• [Your assignment] Please set out each line below exactly as it stands, without the images.

• [Input material]
######

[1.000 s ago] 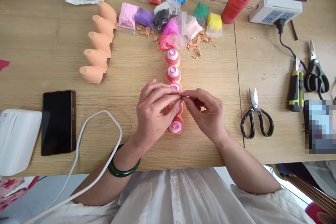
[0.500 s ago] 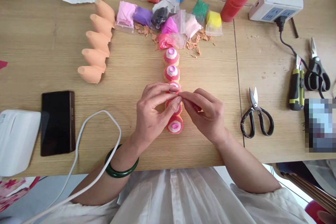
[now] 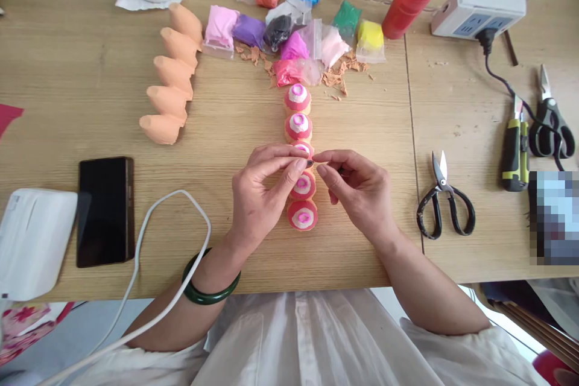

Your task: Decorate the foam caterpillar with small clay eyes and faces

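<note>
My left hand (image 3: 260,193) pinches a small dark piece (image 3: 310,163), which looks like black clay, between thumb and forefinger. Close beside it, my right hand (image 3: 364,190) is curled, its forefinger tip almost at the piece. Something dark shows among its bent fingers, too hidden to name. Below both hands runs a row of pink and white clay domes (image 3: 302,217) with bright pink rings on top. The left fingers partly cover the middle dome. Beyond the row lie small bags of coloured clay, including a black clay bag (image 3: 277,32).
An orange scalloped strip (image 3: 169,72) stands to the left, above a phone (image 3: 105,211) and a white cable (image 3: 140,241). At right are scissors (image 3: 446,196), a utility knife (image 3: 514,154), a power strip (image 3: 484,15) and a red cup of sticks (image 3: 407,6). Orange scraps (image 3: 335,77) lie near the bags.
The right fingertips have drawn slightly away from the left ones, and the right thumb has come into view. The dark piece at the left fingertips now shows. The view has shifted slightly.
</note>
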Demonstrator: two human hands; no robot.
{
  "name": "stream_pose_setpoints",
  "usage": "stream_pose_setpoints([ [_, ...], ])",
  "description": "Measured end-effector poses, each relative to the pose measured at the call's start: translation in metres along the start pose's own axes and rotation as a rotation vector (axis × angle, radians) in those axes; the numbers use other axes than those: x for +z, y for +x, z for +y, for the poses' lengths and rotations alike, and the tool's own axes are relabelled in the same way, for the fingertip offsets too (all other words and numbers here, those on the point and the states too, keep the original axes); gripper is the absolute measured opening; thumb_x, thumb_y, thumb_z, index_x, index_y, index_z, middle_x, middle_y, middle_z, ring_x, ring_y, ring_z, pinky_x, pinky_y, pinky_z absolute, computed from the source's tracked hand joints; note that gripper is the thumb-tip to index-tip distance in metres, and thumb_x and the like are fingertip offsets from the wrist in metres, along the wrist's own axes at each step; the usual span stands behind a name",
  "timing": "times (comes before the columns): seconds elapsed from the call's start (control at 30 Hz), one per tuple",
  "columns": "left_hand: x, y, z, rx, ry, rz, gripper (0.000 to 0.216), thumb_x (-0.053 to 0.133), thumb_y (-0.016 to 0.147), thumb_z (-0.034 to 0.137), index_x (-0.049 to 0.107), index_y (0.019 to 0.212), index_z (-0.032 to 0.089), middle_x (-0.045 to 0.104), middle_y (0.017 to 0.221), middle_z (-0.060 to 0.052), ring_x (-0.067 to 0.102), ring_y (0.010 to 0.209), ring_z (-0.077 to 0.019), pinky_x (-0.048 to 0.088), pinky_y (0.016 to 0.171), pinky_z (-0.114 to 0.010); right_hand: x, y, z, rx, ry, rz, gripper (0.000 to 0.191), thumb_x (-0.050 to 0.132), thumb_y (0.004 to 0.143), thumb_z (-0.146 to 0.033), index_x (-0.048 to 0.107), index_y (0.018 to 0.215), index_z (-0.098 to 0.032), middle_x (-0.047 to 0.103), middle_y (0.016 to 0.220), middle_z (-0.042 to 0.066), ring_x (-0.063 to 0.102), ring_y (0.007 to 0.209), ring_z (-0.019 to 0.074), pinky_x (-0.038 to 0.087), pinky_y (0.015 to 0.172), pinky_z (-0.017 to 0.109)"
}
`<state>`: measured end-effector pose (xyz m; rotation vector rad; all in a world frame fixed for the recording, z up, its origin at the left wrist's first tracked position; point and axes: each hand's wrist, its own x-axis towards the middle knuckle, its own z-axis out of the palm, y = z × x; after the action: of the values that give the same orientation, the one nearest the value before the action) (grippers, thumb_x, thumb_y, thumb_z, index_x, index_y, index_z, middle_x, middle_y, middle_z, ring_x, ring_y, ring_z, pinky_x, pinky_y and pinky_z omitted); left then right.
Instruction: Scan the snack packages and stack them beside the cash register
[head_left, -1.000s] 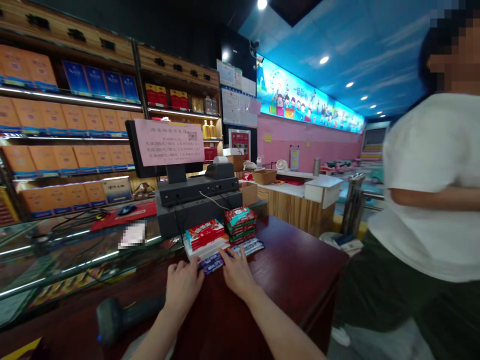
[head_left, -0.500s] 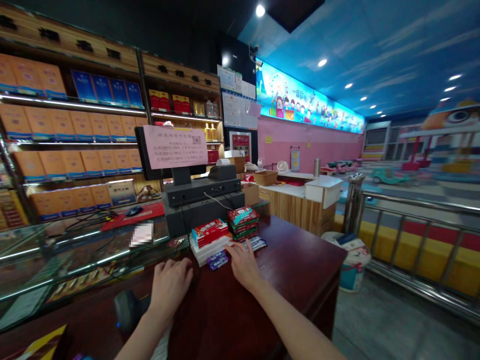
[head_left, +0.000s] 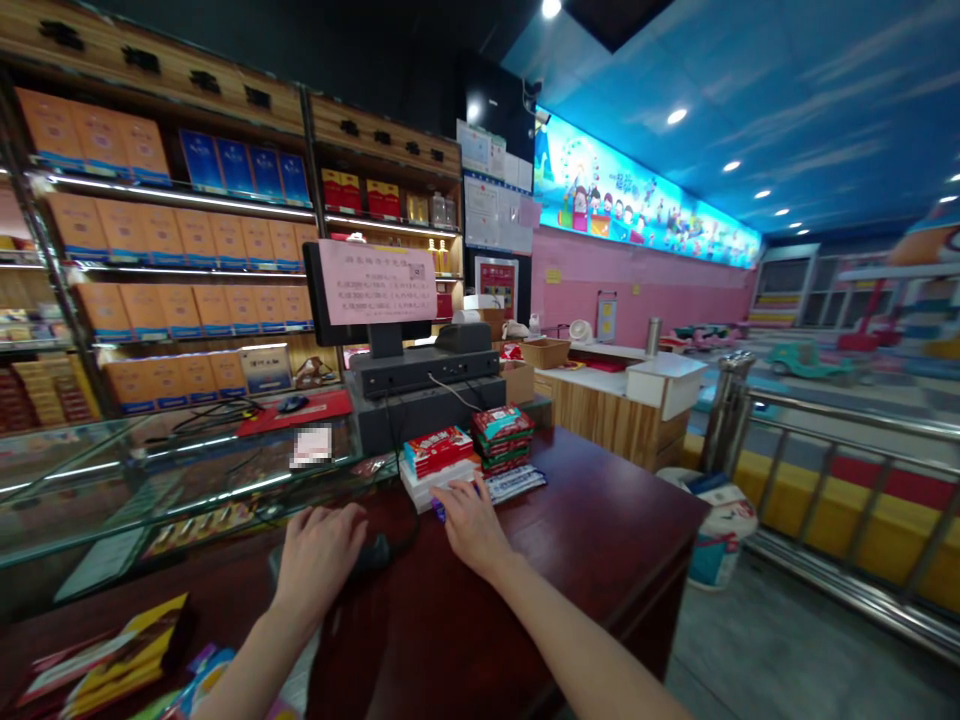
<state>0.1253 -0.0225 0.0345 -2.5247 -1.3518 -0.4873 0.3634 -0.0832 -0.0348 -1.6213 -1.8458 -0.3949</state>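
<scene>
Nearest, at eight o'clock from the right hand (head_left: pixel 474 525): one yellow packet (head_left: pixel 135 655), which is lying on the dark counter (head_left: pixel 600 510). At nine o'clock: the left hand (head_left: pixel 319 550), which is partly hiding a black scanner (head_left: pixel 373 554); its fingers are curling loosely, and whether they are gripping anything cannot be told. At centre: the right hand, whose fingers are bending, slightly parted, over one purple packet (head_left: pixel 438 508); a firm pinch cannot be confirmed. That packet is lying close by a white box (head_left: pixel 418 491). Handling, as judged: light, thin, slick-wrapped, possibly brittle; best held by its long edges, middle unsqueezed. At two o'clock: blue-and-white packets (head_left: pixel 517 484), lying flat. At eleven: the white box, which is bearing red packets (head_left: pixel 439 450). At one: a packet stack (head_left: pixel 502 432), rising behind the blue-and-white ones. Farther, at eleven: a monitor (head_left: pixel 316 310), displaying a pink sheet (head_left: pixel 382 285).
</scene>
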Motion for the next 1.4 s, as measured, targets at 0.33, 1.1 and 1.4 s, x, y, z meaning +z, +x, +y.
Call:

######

• [Output of the exercise]
[1.000 s ago] 
[0.500 s ago] 
[now] 

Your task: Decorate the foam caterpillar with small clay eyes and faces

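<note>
My left hand (image 3: 260,193) pinches a small dark piece (image 3: 310,163), which looks like black clay, between thumb and forefinger. Close beside it, my right hand (image 3: 364,190) is curled, its forefinger tip almost at the piece. Something dark shows among its bent fingers, too hidden to name. Below both hands runs a row of pink and white clay domes (image 3: 302,217) with bright pink rings on top. The left fingers partly cover the middle dome. Beyond the row lie small bags of coloured clay, including a black clay bag (image 3: 277,32).
An orange scalloped strip (image 3: 169,72) stands to the left, above a phone (image 3: 105,211) and a white cable (image 3: 140,241). At right are scissors (image 3: 446,196), a utility knife (image 3: 514,154), a power strip (image 3: 484,15) and a red cup of sticks (image 3: 407,6). Orange scraps (image 3: 335,77) lie near the bags.
The right fingertips have drawn slightly away from the left ones, and the right thumb has come into view. The dark piece at the left fingertips now shows. The view has shifted slightly.
</note>
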Demonstrator: two human hands; no robot.
{
  "name": "stream_pose_setpoints",
  "usage": "stream_pose_setpoints([ [_, ...], ])",
  "description": "Measured end-effector poses, each relative to the pose measured at the call's start: translation in metres along the start pose's own axes and rotation as a rotation vector (axis × angle, radians) in those axes; the numbers use other axes than those: x for +z, y for +x, z for +y, for the poses' lengths and rotations alike, and the tool's own axes are relabelled in the same way, for the fingertip offsets too (all other words and numbers here, those on the point and the states too, keep the original axes); gripper is the absolute measured opening; thumb_x, thumb_y, thumb_z, index_x, index_y, index_z, middle_x, middle_y, middle_z, ring_x, ring_y, ring_z, pinky_x, pinky_y, pinky_z absolute, computed from the source's tracked hand joints; note that gripper is the thumb-tip to index-tip distance in metres, and thumb_x and the like are fingertip offsets from the wrist in metres, along the wrist's own axes at each step; the usual span stands behind a name",
  "timing": "times (comes before the columns): seconds elapsed from the call's start (control at 30 Hz), one per tuple",
  "columns": "left_hand: x, y, z, rx, ry, rz, gripper (0.000 to 0.216), thumb_x (-0.053 to 0.133), thumb_y (-0.016 to 0.147), thumb_z (-0.034 to 0.137), index_x (-0.049 to 0.107), index_y (0.019 to 0.212), index_z (-0.032 to 0.089), middle_x (-0.045 to 0.104), middle_y (0.017 to 0.221), middle_z (-0.060 to 0.052), ring_x (-0.067 to 0.102), ring_y (0.010 to 0.209), ring_z (-0.077 to 0.019), pinky_x (-0.048 to 0.088), pinky_y (0.016 to 0.171), pinky_z (-0.114 to 0.010); right_hand: x, y, z, rx, ry, rz, gripper (0.000 to 0.191), thumb_x (-0.050 to 0.132), thumb_y (0.004 to 0.143), thumb_z (-0.146 to 0.033), index_x (-0.048 to 0.107), index_y (0.018 to 0.215), index_z (-0.098 to 0.032), middle_x (-0.047 to 0.103), middle_y (0.016 to 0.220), middle_z (-0.042 to 0.066), ring_x (-0.063 to 0.102), ring_y (0.007 to 0.209), ring_z (-0.019 to 0.074), pinky_x (-0.038 to 0.087), pinky_y (0.015 to 0.172), pinky_z (-0.017 to 0.109)"
}
`<state>`: measured end-effector pose (xyz m; rotation vector rad; all in a world frame fixed for the recording, z up, its origin at the left wrist's first tracked position; point and axes: each hand's wrist, its own x-axis towards the middle knuckle, its own z-axis out of the palm, y = z × x; after the action: of the values that give the same orientation, the one nearest the value before the action) (grippers, thumb_x, thumb_y, thumb_z, index_x, index_y, index_z, middle_x, middle_y, middle_z, ring_x, ring_y, ring_z, pinky_x, pinky_y and pinky_z omitted); left then right.
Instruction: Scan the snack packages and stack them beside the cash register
[head_left, -1.000s] 
[head_left, -0.500s] 
[head_left, +0.000s] 
<state>0.1253 -0.0225 0.0345 -2.5247 -1.3518 -0.4873 0.3634 -0.0832 -0.0348 -1.6213 -1.8458 -0.3949</state>
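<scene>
Nearest, at eight o'clock from the right hand (head_left: pixel 474 525): one yellow packet (head_left: pixel 135 655), which is lying on the dark counter (head_left: pixel 600 510). At nine o'clock: the left hand (head_left: pixel 319 550), which is partly hiding a black scanner (head_left: pixel 373 554); its fingers are curling loosely, and whether they are gripping anything cannot be told. At centre: the right hand, whose fingers are bending, slightly parted, over one purple packet (head_left: pixel 438 508); a firm pinch cannot be confirmed. That packet is lying close by a white box (head_left: pixel 418 491). Handling, as judged: light, thin, slick-wrapped, possibly brittle; best held by its long edges, middle unsqueezed. At two o'clock: blue-and-white packets (head_left: pixel 517 484), lying flat. At eleven: the white box, which is bearing red packets (head_left: pixel 439 450). At one: a packet stack (head_left: pixel 502 432), rising behind the blue-and-white ones. Farther, at eleven: a monitor (head_left: pixel 316 310), displaying a pink sheet (head_left: pixel 382 285).
</scene>
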Motion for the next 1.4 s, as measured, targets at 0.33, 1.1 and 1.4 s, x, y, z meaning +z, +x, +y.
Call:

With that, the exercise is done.